A Variational Autoencoder (VAE) doesn’t learn a direct mapping from input to output, but rather learns a probabilistic mapping to a distribution in the latent space, from which the output can be reconstructed.

Let’s see this in action. Imagine we have a dataset of handwritten digits (MNIST). A standard autoencoder would try to compress an image into a single point in latent space and then reconstruct it. A VAE, however, compresses the image into the parameters of a probability distribution (typically a Gaussian, defined by its mean and variance) in that latent space. Then, it samples a point from this distribution and decodes that sample to reconstruct the original image.

import tensorflow as tf
from tensorflow import keras
from tensorflow.keras import layers
import numpy as np
import matplotlib.pyplot as plt

# Define the VAE model
class VAE(keras.Model):
    def __init__(self, encoder, decoder, **kwargs):
        super(VAE, self).__init__(**kwargs)
        self.encoder = encoder
        self.decoder = decoder
        self.total_loss_tracker = keras.metrics.Mean(name="total_loss")
        self.reconstruction_loss_tracker = keras.metrics.Mean(
            name="reconstruction_loss"
        )
        self.kl_loss_tracker = keras.metrics.Mean(name="kl_loss")

    @property
    def metrics(self):
        return [
            self.total_loss_tracker,
            self.reconstruction_loss_tracker,
            self.kl_loss_tracker,
        ]

    def call(self, inputs):
        z_mean, z_log_var, z = self.encoder(inputs)
        reconstruction = self.decoder(z)
        return reconstruction

    def train_step(self, data):
        with tf.GradientTape() as tape:
            z_mean, z_log_var, z = self.encoder(data)
            reconstruction = self.decoder(z)
            reconstruction_loss = tf.reduce_mean(
                keras.losses.binary_crossentropy(data, reconstruction)
            )
            kl_loss = -0.5 * tf.reduce_sum(
                1 + z_log_var - tf.square(z_mean) - tf.exp(z_log_var), axis=1
            )
            total_loss = reconstruction_loss + tf.reduce_mean(kl_loss)
        grads = tape.gradient(total_loss, self.trainable_weights)
        self.optimizer.apply_gradients(zip(grads, self.trainable_weights))
        self.total_loss_tracker.update_state(total_loss)
        self.reconstruction_loss_tracker.update_state(reconstruction_loss)
        self.kl_loss_tracker.update_state(kl_loss)
        return {
            "loss": self.total_loss_tracker.result(),
            "reconstruction_loss": self.reconstruction_loss_tracker.result(),
            "kl_loss": self.kl_loss_tracker.result(),
        }

# Load and preprocess MNIST data
(x_train, _), (x_test, _) = keras.datasets.mnist.load_data()
mnist_digits = np.concatenate([x_train, x_test], axis=0)
mnist_digits = np.expand_dims(mnist_digits, -1).astype("float32") / 255

# Define encoder
latent_dim = 2
encoder_inputs = keras.Input(shape=(28, 28, 1))
x = layers.Conv2D(32, 3, activation="relu", strides=2, padding="same")(encoder_inputs)
x = layers.Conv2D(64, 3, activation="relu", strides=2, padding="same")(x)
x = layers.Flatten()(x)
x = layers.Dense(16, activation="relu")(x)
z_mean = layers.Dense(latent_dim, name="z_mean")(x)
z_log_var = layers.Dense(latent_dim, name="z_log_var")(x)
encoder = keras.Model(encoder_inputs, [z_mean, z_log_var], name="encoder")

# Define sampling layer
class Sampling(layers.Layer):
    def __init__(self, **kwargs):
        super(Sampling, self).__init__(**kwargs)
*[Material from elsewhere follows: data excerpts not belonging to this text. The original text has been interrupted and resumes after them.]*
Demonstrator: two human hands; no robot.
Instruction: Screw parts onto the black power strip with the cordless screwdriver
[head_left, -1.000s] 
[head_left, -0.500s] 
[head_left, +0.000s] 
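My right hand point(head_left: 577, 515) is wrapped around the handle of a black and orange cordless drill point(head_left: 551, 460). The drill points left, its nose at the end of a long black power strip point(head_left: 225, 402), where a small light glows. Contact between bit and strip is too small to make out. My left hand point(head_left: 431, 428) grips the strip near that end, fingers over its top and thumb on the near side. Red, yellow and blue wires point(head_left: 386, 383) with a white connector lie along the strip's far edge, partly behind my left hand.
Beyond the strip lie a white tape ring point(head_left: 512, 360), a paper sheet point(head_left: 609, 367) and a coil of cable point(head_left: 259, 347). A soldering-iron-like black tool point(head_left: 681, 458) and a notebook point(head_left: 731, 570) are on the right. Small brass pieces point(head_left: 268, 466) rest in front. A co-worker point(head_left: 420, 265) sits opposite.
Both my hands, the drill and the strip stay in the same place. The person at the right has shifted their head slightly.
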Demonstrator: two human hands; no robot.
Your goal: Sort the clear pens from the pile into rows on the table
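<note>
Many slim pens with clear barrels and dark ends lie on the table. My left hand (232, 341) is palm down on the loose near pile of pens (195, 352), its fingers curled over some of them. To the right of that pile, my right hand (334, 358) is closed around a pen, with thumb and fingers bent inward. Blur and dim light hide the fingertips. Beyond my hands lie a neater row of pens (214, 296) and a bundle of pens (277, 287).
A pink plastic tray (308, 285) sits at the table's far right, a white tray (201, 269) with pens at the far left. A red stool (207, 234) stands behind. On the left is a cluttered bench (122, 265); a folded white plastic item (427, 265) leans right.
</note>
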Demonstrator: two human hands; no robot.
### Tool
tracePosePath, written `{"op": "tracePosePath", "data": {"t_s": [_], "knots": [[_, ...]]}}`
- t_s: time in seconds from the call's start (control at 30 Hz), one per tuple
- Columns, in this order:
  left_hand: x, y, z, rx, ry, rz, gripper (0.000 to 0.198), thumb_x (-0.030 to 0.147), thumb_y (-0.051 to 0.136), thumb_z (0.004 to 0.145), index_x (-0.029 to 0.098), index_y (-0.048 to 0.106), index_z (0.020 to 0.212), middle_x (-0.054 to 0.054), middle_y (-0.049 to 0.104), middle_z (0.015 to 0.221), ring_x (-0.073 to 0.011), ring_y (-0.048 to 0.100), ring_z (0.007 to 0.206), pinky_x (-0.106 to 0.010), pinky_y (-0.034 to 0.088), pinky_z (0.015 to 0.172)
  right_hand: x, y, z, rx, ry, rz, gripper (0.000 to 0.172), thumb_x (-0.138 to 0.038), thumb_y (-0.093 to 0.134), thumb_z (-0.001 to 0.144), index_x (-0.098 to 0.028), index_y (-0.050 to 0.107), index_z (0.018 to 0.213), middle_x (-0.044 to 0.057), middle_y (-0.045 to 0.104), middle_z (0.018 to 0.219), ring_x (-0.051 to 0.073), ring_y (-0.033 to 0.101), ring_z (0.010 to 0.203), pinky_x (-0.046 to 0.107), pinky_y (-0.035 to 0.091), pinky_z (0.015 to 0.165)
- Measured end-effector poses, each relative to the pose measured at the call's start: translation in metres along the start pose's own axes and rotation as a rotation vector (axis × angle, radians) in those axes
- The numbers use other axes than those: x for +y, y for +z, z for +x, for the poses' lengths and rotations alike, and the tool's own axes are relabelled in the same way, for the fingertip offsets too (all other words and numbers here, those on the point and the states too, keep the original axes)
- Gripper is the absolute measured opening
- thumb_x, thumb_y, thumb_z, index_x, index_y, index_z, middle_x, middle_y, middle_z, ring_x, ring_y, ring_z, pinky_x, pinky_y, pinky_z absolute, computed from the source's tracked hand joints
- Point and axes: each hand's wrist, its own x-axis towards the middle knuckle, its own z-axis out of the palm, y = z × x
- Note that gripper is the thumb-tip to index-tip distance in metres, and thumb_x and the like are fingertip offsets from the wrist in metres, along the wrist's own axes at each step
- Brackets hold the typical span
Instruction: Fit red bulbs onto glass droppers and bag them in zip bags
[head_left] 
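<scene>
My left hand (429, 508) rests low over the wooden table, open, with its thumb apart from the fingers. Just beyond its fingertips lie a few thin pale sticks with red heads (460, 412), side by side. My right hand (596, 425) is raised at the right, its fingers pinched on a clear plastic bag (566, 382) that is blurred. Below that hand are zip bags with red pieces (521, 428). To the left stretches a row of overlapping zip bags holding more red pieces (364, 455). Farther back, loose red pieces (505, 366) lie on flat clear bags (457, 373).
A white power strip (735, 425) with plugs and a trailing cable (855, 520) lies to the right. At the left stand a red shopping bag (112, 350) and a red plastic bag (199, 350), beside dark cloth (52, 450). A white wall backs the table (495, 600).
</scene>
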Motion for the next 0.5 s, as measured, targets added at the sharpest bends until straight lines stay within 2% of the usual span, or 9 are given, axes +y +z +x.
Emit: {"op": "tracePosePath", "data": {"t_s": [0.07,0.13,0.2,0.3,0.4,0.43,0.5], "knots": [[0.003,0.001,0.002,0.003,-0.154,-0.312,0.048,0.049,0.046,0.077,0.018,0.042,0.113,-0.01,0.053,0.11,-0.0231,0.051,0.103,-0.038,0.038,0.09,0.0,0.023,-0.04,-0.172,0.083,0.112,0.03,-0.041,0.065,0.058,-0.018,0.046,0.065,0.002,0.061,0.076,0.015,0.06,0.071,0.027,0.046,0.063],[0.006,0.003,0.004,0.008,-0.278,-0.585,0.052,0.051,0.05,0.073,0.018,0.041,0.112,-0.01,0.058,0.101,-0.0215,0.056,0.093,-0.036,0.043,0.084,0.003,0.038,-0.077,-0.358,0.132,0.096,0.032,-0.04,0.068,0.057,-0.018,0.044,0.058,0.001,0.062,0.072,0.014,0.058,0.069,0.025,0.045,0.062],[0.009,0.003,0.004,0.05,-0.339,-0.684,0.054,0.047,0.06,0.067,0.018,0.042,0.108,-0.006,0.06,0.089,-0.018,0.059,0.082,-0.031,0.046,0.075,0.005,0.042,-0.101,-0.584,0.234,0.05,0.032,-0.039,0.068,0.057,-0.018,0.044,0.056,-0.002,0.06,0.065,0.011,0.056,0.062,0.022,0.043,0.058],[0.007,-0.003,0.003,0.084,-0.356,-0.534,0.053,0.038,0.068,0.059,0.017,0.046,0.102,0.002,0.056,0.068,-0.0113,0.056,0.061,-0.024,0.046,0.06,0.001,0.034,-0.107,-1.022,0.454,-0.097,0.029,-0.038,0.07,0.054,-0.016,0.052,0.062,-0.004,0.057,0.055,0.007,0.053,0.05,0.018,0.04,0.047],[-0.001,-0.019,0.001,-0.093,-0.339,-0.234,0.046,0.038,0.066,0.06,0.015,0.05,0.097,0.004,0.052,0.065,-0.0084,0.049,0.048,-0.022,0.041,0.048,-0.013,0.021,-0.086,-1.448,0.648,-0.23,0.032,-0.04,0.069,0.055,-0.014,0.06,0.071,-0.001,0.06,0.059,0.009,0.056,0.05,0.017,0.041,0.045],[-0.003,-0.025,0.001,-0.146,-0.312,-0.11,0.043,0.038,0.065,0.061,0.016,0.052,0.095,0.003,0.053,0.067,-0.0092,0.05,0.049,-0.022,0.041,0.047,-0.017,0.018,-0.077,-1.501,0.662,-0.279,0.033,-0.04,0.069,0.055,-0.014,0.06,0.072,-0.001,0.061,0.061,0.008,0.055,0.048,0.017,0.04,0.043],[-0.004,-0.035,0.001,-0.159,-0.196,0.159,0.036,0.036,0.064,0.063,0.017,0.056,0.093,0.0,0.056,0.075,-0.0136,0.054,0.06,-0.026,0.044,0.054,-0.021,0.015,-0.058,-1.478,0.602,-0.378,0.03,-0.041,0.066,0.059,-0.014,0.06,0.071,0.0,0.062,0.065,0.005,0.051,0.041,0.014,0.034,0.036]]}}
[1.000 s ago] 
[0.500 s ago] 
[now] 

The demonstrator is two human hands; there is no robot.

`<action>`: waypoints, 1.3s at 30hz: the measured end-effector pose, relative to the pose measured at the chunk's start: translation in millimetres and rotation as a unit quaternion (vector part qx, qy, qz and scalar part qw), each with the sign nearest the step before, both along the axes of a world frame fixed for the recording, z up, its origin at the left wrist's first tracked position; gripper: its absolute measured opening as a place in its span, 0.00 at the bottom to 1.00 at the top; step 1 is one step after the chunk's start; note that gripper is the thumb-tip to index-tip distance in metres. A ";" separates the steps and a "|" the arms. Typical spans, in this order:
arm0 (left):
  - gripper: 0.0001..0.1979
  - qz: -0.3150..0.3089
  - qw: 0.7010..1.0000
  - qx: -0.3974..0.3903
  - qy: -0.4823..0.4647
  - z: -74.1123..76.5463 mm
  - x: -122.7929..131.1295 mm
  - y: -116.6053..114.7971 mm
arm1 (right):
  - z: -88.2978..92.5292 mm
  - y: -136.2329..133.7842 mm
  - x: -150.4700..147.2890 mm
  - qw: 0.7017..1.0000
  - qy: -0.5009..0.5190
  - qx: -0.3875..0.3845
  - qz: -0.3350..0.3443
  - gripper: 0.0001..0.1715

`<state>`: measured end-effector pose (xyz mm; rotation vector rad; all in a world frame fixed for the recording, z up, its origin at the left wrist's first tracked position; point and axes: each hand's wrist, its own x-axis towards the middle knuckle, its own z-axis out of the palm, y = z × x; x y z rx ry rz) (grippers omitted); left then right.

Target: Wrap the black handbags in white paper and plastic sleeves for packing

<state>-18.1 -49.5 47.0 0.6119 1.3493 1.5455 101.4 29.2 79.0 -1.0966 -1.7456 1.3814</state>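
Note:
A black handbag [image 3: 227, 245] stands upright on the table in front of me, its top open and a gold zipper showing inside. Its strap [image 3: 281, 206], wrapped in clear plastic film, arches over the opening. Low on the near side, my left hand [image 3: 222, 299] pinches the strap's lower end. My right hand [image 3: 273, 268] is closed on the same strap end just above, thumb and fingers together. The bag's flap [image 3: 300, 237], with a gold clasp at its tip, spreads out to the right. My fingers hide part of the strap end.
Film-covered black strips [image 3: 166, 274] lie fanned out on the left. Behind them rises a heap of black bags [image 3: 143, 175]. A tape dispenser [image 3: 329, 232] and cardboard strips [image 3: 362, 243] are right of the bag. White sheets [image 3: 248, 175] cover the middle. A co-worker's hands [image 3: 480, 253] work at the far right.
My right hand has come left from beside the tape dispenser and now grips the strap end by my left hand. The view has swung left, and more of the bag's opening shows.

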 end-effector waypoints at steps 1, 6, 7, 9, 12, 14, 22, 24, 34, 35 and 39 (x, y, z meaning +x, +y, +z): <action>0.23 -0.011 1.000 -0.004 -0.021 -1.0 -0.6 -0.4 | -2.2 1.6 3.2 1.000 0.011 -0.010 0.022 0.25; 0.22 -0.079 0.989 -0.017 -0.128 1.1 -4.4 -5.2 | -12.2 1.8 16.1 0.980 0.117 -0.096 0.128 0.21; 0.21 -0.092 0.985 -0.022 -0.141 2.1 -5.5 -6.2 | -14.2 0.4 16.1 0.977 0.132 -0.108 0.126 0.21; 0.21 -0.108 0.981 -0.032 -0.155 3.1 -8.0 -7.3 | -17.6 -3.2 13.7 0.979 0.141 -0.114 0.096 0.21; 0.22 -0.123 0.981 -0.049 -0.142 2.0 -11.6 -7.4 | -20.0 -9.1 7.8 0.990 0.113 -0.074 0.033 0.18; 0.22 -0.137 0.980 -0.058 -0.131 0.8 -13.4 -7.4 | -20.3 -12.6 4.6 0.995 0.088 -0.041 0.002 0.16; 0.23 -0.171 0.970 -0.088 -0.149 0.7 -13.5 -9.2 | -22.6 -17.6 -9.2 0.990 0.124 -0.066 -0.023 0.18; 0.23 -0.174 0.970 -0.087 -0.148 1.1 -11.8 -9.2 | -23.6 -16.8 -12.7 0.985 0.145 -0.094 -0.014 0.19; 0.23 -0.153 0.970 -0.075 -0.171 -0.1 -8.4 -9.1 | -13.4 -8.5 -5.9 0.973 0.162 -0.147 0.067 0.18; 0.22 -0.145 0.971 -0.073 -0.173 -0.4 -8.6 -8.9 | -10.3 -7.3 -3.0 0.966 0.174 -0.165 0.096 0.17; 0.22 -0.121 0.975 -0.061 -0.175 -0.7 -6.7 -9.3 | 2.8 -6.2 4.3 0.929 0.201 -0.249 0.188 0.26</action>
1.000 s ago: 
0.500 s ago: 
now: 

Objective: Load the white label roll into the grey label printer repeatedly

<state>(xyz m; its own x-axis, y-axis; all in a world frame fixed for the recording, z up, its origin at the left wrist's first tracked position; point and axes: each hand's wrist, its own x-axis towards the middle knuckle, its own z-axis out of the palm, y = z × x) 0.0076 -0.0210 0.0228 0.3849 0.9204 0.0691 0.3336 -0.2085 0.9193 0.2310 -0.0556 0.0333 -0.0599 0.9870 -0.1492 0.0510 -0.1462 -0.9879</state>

    def call(self, inputs):
        z_mean, z_log_var = inputs
        batch = tf.shape(z_mean)[0]
        dim = tf.shape(z_mean)[1]
        epsilon = tf.keras.backend.random_normal(shape=(batch, dim))
        return z_mean + tf.exp(0.5 * z_log_var) * epsilon

    def get_config(self):
        config = super(Sampling, self).get_config()
        return config

# Define decoder
latent_inputs = keras.Input(shape=(latent_dim,))
x = layers.Dense(7 * 7 * 64, activation="relu")(latent_inputs)
x = layers.Reshape((7, 7, 64))(x)
x = layers.Conv2DTranspose(64, 3, activation="relu", strides=2, padding="same")(x)
x = layers.Conv2DTranspose(32, 3, activation="relu", strides=2, padding="same")(x)
decoder_outputs = layers.Conv2DTranspose(1, 3, activation="sigmoid", padding="same")(x)
decoder = keras.Model(latent_inputs, decoder_outputs, name="decoder")

# Instantiate VAE
vae = VAE(encoder, decoder)
vae.compile(optimizer=keras.optimizers.Adam())

# Train VAE
vae.fit(mnist_digits, epochs=10, batch_size=128)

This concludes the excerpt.